— Source data —
-- Opening Marker --

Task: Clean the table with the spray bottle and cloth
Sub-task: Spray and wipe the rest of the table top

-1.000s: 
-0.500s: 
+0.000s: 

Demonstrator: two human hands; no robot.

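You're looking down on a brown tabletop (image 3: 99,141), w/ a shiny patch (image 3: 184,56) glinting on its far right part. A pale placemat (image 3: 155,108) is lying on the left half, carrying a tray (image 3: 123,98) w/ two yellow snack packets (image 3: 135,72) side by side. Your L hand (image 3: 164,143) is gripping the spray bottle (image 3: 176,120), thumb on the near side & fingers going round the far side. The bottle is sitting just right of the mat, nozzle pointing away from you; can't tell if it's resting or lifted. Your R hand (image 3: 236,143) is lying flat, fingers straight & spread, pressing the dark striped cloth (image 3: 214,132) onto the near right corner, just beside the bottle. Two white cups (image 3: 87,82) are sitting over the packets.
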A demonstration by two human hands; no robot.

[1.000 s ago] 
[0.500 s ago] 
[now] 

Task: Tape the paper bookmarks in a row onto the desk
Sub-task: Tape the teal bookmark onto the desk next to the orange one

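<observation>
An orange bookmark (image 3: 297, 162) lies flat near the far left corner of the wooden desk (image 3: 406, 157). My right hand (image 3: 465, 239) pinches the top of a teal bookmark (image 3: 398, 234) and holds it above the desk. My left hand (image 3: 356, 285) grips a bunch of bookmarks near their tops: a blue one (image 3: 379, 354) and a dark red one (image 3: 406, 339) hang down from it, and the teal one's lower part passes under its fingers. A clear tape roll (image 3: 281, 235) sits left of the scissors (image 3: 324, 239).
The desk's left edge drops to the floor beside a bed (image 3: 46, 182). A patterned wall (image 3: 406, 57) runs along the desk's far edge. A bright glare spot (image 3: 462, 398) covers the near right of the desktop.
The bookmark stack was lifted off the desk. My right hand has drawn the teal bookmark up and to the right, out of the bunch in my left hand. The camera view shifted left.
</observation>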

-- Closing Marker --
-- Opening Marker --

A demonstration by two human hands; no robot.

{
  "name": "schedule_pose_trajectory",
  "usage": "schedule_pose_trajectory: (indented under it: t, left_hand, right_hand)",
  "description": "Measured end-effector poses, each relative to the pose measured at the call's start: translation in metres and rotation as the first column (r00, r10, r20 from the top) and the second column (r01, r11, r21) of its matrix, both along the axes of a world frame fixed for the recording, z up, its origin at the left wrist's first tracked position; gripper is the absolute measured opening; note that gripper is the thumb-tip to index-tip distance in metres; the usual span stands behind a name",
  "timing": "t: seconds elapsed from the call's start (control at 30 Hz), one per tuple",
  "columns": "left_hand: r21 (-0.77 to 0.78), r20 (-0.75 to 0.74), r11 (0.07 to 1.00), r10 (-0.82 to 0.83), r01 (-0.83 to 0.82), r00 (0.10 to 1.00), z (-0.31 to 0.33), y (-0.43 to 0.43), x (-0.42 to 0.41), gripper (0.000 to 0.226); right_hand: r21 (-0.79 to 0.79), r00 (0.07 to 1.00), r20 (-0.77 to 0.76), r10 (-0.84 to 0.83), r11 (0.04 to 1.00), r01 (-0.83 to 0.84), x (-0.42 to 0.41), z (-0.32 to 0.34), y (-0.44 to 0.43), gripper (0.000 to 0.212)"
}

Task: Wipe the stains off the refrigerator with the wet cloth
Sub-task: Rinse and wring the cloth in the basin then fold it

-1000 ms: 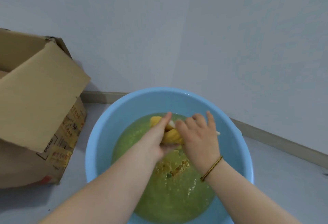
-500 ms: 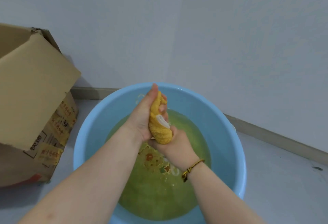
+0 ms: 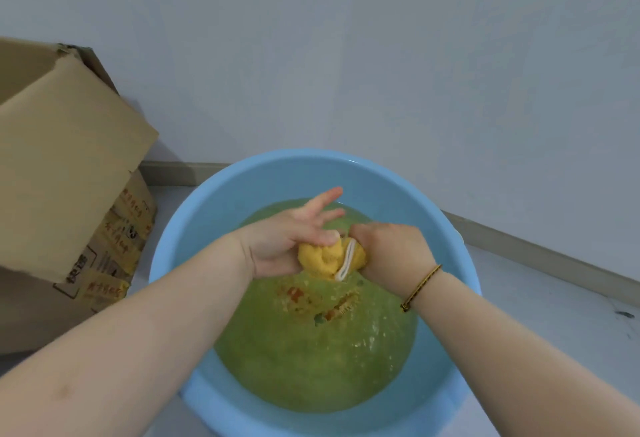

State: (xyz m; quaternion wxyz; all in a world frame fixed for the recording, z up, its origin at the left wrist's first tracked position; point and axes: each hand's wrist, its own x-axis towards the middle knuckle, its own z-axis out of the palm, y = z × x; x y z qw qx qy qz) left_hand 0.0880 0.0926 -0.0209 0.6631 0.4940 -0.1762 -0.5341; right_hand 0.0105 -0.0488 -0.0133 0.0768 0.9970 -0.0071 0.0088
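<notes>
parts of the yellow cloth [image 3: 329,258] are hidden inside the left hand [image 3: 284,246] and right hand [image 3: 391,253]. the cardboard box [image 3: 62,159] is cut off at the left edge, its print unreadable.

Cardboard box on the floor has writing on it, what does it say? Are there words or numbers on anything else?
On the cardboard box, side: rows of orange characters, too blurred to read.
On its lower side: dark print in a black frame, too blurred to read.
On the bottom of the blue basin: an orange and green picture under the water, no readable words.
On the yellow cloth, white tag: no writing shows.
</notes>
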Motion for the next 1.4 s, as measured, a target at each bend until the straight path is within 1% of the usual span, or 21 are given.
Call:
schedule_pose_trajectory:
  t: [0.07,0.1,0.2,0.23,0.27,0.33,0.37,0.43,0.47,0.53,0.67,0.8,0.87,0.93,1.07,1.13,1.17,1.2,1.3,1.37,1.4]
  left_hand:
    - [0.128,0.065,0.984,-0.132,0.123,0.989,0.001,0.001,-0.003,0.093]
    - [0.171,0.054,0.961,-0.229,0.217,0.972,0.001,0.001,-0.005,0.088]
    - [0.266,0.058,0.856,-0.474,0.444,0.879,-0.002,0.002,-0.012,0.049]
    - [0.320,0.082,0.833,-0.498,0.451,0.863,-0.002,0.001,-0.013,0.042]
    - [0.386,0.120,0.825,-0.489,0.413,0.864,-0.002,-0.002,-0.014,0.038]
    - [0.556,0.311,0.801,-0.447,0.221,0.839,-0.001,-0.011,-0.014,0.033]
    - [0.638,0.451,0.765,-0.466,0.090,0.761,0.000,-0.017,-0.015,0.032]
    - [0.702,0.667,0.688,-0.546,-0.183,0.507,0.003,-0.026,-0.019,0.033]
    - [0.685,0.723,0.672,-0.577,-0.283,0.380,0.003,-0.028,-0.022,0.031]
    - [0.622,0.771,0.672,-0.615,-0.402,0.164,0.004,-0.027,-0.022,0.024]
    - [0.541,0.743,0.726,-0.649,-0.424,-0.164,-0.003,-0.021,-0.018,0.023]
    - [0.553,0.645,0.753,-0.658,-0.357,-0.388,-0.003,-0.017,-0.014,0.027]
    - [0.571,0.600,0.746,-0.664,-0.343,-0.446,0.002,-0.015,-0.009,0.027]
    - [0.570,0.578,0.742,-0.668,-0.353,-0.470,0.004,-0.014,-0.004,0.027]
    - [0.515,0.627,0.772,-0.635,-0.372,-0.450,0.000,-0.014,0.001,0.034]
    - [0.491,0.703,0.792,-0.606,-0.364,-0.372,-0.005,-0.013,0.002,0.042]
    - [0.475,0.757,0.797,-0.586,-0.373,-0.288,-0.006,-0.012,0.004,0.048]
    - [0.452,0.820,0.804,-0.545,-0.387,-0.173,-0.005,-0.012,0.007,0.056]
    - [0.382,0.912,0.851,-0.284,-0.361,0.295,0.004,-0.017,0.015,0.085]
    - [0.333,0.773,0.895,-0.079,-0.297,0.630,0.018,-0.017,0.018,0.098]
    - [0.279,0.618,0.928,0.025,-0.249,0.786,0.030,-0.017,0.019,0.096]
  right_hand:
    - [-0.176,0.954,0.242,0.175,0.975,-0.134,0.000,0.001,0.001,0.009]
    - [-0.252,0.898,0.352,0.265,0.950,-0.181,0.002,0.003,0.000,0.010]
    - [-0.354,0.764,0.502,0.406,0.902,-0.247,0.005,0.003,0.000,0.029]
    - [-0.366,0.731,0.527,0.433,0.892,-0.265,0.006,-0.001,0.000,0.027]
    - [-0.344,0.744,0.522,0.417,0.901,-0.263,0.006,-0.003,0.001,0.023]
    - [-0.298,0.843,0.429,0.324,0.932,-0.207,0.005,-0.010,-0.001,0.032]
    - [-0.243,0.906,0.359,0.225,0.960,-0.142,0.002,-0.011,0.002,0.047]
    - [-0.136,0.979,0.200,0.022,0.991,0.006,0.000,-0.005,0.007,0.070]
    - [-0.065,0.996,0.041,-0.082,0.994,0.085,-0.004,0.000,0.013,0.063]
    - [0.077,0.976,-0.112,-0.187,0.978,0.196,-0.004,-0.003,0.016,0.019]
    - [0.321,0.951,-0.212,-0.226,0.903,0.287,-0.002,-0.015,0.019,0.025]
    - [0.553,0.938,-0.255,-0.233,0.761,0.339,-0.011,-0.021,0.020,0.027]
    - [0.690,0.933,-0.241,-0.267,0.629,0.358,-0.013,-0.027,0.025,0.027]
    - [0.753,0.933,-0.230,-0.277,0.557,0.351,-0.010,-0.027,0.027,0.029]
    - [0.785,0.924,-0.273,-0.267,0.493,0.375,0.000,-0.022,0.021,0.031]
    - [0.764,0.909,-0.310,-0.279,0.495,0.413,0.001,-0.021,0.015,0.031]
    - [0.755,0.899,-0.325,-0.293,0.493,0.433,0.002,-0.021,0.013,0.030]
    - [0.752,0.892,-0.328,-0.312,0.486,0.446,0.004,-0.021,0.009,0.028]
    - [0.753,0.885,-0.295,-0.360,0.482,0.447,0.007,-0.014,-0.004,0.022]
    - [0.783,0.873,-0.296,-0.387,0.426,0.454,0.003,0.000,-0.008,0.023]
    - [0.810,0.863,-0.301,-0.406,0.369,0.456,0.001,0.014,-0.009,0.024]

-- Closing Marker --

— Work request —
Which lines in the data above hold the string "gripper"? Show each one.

— Solution below —
  "description": "Measured end-effector poses, each relative to the pose measured at the call's start: translation in metres and rotation as the first column (r00, r10, r20 from the top) and the second column (r01, r11, r21) of its matrix, both along the axes of a world frame fixed for the recording, z up, its origin at the left wrist's first tracked position; gripper is the absolute measured opening; note that gripper is the thumb-tip to index-tip distance in metres; the usual span stands behind a name",
  "columns": "left_hand: r21 (-0.77 to 0.78), r20 (-0.75 to 0.74), r11 (0.07 to 1.00), r10 (-0.82 to 0.83), r01 (-0.83 to 0.82), r00 (0.10 to 1.00), z (-0.31 to 0.33), y (-0.43 to 0.43), x (-0.42 to 0.41), gripper (0.000 to 0.226); right_hand: r21 (-0.79 to 0.79), r00 (0.07 to 1.00), r20 (-0.77 to 0.76), r10 (-0.84 to 0.83), r11 (0.04 to 1.00), r01 (-0.83 to 0.84), x (-0.42 to 0.41), z (-0.32 to 0.34), y (-0.44 to 0.43), gripper (0.000 to 0.212)"

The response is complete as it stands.